Ava’s Vintage Market is located at 225 E. Main St. in Batavia.

Ava’s Vintage Market is located at 225 E. Main St. in Batavia.

If you’ve walked around downtown Batavia recently, you may have noticed a new shop that sits on 225 E. Main St., right where Frames On Main used to be. This shop has three important signs in its window. The first of them proudly claims the store to be Ava’s Vintage Market, complete with vintage objects and furniture also in the window.

The second sign that claims that there will be a grand opening in March. If you are luckier, however, you can catch the owners, Joe Letsche and Marie Filippi displaying the shop with the third sign outside that claims that they are open and ready for customers to take a look around before the final pieces are put in place for the shop.

The Clermont Sun had an inside look into the interior, and interviewed the owners.

When asked what kinds of items would be on sale at this location, Letsche replied that they would mostly be selling “vintage furniture, art, [and] clothing. Also some contemporary, more modern furniture.”

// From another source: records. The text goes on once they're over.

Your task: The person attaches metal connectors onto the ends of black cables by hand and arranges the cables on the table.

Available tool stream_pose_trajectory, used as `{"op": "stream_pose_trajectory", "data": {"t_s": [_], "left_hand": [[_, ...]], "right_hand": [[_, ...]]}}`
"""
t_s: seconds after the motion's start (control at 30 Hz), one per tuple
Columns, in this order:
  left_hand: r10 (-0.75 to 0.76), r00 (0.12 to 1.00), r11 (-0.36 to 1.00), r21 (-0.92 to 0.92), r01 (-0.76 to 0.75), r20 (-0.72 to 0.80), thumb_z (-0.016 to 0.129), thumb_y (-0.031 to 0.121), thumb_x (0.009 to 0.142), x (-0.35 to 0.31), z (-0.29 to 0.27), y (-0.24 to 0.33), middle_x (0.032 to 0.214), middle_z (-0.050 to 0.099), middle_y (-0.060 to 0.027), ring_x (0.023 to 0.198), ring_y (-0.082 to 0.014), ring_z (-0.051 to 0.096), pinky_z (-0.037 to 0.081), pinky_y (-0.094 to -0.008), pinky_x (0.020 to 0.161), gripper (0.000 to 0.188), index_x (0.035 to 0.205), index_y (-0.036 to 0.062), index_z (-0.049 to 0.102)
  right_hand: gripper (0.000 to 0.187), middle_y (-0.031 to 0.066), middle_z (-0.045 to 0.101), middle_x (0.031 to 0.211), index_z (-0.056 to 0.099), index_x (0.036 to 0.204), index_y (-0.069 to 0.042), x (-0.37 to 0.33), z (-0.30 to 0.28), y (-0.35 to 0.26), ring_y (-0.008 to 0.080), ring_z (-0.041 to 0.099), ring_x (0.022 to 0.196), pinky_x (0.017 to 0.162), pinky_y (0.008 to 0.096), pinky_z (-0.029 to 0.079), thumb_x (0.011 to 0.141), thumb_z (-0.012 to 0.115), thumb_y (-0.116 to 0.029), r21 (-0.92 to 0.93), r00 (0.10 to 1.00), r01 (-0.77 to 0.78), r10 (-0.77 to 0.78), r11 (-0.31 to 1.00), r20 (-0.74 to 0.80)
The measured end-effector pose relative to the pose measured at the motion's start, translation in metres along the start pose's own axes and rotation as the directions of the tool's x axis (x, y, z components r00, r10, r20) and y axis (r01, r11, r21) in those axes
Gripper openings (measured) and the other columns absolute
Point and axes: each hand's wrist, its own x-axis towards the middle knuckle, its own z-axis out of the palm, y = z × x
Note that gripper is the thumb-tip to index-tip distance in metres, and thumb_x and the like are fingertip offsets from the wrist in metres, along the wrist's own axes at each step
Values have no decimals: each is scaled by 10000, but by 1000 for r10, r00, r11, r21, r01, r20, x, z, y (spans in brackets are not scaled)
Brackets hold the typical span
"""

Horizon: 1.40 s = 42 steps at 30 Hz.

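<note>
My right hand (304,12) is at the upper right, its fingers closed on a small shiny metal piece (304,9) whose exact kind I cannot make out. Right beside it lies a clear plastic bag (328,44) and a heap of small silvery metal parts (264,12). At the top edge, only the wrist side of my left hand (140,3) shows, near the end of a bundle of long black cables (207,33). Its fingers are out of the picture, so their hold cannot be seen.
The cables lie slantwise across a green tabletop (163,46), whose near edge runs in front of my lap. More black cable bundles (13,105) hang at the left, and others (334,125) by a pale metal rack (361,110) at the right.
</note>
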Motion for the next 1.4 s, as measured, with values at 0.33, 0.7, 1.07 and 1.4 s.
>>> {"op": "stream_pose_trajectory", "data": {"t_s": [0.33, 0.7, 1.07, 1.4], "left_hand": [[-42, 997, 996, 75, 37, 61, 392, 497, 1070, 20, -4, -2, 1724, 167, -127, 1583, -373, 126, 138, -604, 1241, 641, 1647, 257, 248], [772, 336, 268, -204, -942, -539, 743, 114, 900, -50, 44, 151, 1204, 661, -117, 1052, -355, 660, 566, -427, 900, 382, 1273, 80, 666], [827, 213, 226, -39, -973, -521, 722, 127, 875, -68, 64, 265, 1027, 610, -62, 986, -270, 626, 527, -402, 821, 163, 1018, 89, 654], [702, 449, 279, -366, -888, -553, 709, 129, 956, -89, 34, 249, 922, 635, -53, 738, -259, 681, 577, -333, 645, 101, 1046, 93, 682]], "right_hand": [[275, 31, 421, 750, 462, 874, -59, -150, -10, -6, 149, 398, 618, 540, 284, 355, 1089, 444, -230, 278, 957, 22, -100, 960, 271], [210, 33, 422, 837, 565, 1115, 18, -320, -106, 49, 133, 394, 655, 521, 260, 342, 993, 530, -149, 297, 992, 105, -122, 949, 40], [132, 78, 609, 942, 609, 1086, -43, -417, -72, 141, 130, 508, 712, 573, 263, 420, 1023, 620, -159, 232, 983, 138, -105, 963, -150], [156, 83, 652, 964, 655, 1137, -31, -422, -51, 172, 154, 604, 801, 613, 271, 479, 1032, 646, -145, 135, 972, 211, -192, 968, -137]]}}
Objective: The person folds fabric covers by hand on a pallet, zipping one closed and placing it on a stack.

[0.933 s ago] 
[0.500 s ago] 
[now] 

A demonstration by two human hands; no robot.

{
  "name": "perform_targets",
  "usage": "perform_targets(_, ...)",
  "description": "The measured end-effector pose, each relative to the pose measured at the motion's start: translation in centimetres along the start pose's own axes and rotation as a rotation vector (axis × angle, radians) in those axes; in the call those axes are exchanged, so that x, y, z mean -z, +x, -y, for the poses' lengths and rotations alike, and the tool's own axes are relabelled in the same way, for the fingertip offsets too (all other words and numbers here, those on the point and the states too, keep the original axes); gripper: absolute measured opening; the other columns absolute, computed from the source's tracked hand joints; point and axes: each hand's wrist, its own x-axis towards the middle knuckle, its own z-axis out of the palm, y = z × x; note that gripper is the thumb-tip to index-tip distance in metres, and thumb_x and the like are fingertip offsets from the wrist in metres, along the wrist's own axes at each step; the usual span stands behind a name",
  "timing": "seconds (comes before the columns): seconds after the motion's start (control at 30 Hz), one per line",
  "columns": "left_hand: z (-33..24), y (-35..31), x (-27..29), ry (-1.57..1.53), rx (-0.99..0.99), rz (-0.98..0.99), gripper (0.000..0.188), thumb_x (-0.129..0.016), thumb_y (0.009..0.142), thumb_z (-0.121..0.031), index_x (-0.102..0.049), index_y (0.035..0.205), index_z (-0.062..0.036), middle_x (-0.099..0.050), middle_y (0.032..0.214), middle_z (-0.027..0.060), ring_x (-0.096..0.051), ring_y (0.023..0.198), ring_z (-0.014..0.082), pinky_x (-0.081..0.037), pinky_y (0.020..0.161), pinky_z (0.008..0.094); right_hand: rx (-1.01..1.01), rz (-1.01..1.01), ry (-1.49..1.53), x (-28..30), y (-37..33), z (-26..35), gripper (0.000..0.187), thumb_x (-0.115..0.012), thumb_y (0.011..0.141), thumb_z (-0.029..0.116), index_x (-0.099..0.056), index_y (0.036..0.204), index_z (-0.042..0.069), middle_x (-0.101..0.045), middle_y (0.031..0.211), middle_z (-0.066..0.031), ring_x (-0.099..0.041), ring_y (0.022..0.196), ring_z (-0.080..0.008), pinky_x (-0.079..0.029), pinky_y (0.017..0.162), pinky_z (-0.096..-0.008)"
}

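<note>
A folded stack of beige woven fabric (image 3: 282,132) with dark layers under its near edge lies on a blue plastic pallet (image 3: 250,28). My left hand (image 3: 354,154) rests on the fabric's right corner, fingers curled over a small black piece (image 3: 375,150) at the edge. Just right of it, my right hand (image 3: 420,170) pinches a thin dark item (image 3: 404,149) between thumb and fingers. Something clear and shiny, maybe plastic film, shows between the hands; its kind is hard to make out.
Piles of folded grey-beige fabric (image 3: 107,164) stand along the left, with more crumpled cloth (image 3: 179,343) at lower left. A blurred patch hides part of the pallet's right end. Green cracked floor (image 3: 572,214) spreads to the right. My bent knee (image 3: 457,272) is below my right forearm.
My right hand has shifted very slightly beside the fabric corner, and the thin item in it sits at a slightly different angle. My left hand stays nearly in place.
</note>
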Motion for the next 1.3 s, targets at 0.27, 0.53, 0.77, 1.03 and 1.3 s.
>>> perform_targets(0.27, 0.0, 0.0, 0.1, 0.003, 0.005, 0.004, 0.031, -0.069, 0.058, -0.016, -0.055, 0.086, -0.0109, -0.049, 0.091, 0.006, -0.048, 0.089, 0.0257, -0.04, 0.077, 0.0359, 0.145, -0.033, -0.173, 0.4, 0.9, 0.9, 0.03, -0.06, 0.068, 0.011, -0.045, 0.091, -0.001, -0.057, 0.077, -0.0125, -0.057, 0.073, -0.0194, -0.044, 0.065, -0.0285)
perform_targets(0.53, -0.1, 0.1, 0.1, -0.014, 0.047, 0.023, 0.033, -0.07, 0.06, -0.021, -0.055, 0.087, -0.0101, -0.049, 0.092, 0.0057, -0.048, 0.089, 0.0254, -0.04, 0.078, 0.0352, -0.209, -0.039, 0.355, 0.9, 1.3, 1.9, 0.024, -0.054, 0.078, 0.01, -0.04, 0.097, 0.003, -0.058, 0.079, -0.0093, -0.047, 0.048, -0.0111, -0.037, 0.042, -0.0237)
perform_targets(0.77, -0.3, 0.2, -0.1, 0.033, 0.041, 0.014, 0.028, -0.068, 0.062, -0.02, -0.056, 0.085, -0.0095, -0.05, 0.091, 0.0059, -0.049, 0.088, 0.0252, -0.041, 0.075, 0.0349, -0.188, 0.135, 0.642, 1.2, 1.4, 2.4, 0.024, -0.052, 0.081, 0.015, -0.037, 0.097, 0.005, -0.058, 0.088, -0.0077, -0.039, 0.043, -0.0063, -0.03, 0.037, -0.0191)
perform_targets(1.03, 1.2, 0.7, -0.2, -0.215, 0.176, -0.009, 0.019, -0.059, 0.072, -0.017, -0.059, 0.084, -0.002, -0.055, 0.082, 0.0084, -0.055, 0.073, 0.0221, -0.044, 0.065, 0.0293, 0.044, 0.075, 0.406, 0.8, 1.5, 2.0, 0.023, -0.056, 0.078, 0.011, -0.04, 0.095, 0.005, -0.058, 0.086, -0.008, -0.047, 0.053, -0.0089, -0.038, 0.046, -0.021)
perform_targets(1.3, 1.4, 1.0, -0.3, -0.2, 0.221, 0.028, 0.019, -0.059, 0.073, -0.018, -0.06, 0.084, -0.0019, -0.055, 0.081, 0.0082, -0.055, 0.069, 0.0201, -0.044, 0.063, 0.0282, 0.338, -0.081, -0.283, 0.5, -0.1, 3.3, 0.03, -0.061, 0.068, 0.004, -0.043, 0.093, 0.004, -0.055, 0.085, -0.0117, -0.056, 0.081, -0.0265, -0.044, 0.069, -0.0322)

Sure enough, the store is already filled with vintage pieces that one would be interested in buying, such as paintings, posters, furniture, and even shifting into smaller items such as technology or vintage collectibles. There are prices on various items, mostly the paintings, but they are not on every item in the store. This is because the store is in its early stages, with the owner still needing some time to print tags for the items.

The items are already assorted in the shop based on category. For example, most of the furniture such as couches and seats are in the largest room of the building, while tour posters line another wall which has mostly music and entertainment items, such as an 8-track player and corresponding 8-track tapes.

Currently, there is also a donation box right next to an electric kettle with assorted tea and coffee flavors that you can make while browsing. These funds go towards a non-profit organization.

Another welcome addition to this store is the interest in local art and support for small businesses. Letsche remarks that he would like to feature “local artists, local craftsmen, local anything.”

Possibly the most ambitious project of this location is the possibility of a peanut-butter-and-jelly sandwich bar located inside the building. When asked, guru Lety Latinovich, explained that it would be “a variety of unique combinations of different jams, fruits, peanut butter, and possibly different breads.”

When asked about how quickly it would open, Letsche replied that they would “like to have it open in the next six months. I wanna see how the store does first before we invest in that.

“I’ve always wanted a mom-and-pop shop. Just moved to Batavia about a year ago, ready for something new in life, and decided to go for it,” Letsche explains.

This opening comes at a time when there are not many retail shops in Batavia. Most of the businesses are either services or official buildings. Letsche remarks about Batavia that “most of the automobile traffic here is for the county buildings. It’s not really a retail town. Although it looks like it might be headed in that direction.”

The opening could definitely boost popularity and more retail stores in Batavia, especially with the University of Cincinnati Clermont only about a five-minute drive away.

We hope that this store has an easy opening and that the people of Batavia and UC Clermont can go take a look at it sometime.